*Problem to work on*:
Your job is to set down the stretch of entries that opens with the line containing "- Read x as" and closes with the line containing "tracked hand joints". Keep both end lines, copy each exactly, and add nothing.

Data items
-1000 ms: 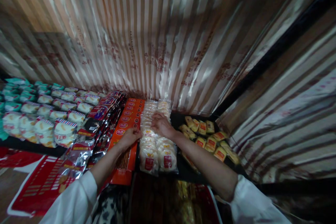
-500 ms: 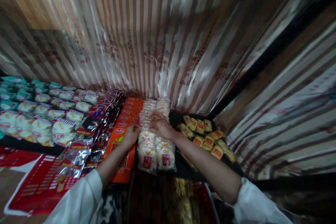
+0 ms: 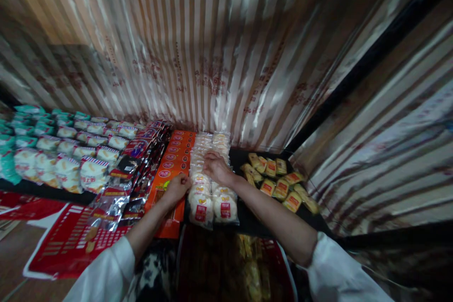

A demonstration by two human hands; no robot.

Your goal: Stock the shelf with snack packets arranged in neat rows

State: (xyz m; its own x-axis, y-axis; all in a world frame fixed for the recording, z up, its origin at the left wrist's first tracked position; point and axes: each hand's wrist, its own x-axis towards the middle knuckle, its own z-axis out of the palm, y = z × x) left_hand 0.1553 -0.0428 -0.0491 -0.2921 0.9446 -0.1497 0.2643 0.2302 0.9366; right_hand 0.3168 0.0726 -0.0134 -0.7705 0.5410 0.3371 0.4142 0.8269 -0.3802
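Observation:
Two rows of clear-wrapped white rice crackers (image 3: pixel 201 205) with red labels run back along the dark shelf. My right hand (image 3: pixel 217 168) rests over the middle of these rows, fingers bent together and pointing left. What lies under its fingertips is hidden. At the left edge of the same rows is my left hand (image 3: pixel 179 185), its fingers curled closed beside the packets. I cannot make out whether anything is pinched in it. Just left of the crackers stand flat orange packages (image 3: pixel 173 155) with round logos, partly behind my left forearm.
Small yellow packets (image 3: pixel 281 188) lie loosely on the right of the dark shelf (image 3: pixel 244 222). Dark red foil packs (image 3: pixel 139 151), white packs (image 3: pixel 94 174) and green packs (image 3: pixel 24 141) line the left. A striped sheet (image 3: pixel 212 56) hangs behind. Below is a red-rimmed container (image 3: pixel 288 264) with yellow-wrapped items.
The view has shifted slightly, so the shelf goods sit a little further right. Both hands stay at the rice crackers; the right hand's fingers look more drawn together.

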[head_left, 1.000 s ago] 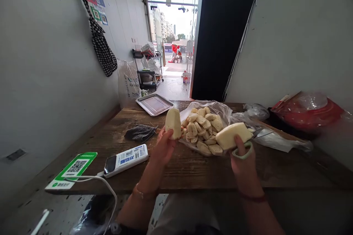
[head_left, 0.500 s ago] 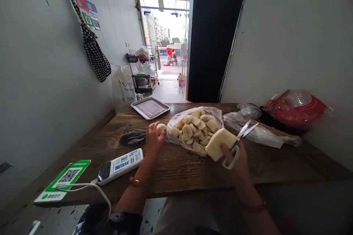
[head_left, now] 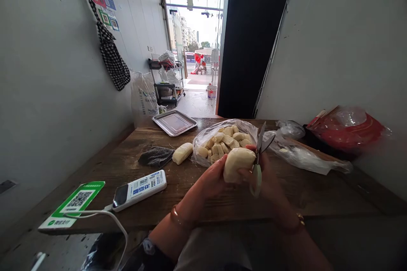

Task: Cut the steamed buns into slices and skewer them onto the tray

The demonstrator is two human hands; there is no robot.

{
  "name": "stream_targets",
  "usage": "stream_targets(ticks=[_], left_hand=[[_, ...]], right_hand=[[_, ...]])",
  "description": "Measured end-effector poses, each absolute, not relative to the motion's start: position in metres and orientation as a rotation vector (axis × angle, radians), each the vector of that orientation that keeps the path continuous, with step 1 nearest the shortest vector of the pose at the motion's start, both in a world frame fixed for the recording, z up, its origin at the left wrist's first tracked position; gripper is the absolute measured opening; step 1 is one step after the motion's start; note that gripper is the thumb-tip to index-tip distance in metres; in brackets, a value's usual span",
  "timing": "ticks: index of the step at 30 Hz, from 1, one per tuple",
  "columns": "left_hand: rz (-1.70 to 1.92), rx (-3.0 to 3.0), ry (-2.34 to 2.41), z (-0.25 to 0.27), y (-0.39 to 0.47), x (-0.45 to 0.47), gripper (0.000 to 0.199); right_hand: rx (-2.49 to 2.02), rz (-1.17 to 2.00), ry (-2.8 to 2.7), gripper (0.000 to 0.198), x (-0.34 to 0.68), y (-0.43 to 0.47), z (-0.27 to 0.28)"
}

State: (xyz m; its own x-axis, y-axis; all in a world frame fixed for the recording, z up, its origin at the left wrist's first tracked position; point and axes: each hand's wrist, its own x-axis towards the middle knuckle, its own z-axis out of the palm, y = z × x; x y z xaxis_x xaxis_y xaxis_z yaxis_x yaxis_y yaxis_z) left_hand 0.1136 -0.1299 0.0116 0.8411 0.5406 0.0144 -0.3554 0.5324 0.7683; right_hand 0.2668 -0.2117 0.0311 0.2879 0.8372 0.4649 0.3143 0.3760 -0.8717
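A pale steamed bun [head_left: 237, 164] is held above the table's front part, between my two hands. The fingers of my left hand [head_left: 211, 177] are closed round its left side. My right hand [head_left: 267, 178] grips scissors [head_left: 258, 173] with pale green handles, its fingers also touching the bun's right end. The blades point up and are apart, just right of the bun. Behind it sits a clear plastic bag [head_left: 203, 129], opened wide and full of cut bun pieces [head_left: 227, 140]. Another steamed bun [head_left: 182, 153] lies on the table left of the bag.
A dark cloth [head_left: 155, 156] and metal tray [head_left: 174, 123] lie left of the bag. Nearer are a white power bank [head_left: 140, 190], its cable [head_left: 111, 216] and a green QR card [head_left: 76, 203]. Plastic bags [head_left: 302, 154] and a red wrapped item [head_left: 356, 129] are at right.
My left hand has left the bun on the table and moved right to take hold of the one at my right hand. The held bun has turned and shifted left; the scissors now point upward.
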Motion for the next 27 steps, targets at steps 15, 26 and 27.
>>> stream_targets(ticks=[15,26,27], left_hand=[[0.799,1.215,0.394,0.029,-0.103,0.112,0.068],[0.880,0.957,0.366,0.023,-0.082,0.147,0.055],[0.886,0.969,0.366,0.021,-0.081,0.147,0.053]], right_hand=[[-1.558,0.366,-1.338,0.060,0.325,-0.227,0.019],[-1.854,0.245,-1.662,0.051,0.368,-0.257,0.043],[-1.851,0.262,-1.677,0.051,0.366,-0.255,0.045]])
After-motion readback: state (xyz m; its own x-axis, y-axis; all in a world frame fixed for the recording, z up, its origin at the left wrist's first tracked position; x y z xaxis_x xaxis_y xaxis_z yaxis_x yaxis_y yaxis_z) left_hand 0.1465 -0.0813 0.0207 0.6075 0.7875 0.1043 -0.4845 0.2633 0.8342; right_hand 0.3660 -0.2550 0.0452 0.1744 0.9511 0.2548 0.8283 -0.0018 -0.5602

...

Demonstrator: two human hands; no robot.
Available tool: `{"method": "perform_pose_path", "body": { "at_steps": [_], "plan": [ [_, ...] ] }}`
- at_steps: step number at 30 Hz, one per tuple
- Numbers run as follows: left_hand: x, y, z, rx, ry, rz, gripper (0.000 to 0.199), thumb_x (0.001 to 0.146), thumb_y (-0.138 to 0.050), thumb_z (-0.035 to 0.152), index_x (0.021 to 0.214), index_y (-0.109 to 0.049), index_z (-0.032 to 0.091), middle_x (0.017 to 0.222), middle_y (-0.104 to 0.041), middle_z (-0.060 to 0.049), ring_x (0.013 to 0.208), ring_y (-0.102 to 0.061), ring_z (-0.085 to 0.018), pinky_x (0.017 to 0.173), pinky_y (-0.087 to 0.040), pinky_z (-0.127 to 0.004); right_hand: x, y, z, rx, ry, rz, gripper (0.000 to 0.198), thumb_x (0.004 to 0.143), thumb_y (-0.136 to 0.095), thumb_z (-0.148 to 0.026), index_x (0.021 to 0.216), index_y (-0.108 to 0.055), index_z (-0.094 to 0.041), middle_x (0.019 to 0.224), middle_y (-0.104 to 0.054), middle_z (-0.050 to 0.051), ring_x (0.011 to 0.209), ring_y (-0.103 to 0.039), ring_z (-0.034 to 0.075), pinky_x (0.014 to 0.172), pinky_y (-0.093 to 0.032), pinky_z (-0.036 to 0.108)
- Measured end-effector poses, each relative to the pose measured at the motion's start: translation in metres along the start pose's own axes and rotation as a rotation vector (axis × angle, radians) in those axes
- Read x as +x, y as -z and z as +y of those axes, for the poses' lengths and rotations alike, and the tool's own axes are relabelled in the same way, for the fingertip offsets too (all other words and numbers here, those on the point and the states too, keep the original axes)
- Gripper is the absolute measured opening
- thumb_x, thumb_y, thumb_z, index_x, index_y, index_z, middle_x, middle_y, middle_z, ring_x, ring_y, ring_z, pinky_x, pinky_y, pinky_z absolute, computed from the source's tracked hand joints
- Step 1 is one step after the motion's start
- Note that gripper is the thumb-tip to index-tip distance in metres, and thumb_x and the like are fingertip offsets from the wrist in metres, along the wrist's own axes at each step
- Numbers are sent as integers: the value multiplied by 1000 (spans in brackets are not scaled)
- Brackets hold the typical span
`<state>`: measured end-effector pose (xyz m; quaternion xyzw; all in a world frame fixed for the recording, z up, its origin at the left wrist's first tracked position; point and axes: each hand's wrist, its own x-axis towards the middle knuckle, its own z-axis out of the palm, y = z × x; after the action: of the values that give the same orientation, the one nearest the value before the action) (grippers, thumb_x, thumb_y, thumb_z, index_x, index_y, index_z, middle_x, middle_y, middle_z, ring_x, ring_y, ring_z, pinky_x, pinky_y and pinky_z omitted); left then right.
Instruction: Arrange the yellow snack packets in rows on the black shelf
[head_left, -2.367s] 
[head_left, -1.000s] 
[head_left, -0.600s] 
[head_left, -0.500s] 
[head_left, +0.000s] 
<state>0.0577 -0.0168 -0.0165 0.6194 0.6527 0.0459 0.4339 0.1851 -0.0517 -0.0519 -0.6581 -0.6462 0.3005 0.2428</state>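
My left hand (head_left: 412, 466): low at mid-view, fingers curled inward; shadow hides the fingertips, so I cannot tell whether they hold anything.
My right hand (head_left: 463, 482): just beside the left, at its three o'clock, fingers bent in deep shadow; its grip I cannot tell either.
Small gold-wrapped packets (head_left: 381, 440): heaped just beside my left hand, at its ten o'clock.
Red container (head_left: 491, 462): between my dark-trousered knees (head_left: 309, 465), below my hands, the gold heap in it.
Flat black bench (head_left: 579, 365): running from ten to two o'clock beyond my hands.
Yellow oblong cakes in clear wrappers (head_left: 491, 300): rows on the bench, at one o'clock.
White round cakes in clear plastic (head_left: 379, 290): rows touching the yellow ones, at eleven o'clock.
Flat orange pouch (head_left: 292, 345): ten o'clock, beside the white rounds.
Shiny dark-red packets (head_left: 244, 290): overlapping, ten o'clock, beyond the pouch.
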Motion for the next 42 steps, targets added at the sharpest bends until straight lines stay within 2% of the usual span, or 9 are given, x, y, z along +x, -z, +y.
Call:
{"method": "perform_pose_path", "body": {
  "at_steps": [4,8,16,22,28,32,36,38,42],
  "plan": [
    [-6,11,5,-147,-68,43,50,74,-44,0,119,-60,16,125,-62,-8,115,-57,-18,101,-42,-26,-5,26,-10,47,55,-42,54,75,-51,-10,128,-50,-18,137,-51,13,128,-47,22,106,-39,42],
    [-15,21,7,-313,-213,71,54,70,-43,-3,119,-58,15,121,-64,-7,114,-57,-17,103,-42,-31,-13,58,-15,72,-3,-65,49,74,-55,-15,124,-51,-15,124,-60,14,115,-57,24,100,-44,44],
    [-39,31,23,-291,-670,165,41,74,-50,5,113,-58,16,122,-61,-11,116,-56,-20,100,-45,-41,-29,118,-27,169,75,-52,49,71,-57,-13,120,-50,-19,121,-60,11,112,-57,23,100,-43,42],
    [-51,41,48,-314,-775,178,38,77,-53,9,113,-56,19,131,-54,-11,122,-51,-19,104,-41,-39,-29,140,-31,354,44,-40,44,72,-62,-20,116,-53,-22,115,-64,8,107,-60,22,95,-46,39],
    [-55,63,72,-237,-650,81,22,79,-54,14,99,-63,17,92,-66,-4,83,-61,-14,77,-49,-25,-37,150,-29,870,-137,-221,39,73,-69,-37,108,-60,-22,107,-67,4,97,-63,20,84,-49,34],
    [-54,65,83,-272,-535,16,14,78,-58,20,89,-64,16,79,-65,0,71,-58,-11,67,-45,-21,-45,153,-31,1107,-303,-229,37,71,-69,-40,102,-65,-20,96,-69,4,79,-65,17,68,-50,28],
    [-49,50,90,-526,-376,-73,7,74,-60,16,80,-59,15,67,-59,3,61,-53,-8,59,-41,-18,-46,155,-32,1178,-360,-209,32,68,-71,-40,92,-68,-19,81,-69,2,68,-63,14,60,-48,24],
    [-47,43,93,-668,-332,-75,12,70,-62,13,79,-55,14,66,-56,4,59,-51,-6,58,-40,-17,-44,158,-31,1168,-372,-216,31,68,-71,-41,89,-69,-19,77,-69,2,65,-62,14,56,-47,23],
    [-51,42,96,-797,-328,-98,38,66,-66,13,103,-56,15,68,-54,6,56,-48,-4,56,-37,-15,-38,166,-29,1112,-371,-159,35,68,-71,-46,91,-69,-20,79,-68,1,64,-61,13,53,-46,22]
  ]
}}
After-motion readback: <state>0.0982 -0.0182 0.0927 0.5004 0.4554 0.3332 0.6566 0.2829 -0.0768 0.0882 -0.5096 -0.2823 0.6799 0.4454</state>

*Finished exercise*:
- Read x as +x, y as -z and z as +y of those axes, for the poses' lengths and rotations alike, and the tool's own axes are relabelled in the same way, for the fingertip offsets too (all other words and numbers here, those on the point and the states too, keep the original axes)
- Gripper is the absolute measured opening
- thumb_x, thumb_y, thumb_z, index_x, index_y, index_z, middle_x, middle_y, middle_z, ring_x, ring_y, ring_z, pinky_x, pinky_y, pinky_z absolute, computed from the source's tracked hand joints

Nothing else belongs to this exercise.